A few days later, Gisele texted a different staffer: “I am at breaking point and I can’t co-sign this any longer. Id love some help in language to separate myself from this. Can anyone help me?”
Gisele might have disliked what her husband was up to, but his father loved it. Karl Fetterman, an insurance executive, was way more conservative than his son. He used to have a magnet on his refrigerator that warned that his dog bites Democrats, and he watched Fox News constantly. When Fox would air segments about Fetterman’s strong stances on Israel or invite him on as a guest, the senator’s father would, according to former staff, almost always call to say how proud he was.

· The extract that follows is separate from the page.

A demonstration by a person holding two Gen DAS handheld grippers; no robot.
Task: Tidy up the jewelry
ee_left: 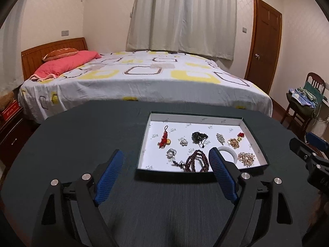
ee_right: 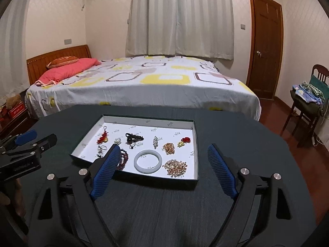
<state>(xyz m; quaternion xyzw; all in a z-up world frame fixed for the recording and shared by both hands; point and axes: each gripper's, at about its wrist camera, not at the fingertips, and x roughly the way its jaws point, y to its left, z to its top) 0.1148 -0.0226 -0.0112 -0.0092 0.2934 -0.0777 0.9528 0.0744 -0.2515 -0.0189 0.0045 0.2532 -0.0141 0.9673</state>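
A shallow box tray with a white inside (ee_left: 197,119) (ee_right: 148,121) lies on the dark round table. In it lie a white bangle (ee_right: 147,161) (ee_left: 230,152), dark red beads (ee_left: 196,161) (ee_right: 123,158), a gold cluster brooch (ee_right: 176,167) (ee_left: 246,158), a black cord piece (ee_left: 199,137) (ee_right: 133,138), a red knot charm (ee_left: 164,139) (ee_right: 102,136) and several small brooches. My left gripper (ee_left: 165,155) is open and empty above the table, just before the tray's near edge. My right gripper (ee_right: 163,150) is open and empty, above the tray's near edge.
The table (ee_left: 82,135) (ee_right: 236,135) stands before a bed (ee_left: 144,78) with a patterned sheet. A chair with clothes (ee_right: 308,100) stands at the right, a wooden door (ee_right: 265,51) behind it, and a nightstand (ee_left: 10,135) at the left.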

The war in Gaza was also luring Fetterman back to X. He had handed over his social-media passwords to his staff as part of his recovery plan, but when he saw in December that Pennsylvania protesters had stuck BOYCOTT ISRAELI GOODS stickers on hummus containers, he approved a post for staff to send. The message adhered to a classic meme format featuring two photos of Drake: one in which the rapper appeared disgusted by text that read PROTEST THE RAPE OF ISRAELI WOMEN + GIRLS and another in which he nodded approvingly to PROTEST HUMMUS.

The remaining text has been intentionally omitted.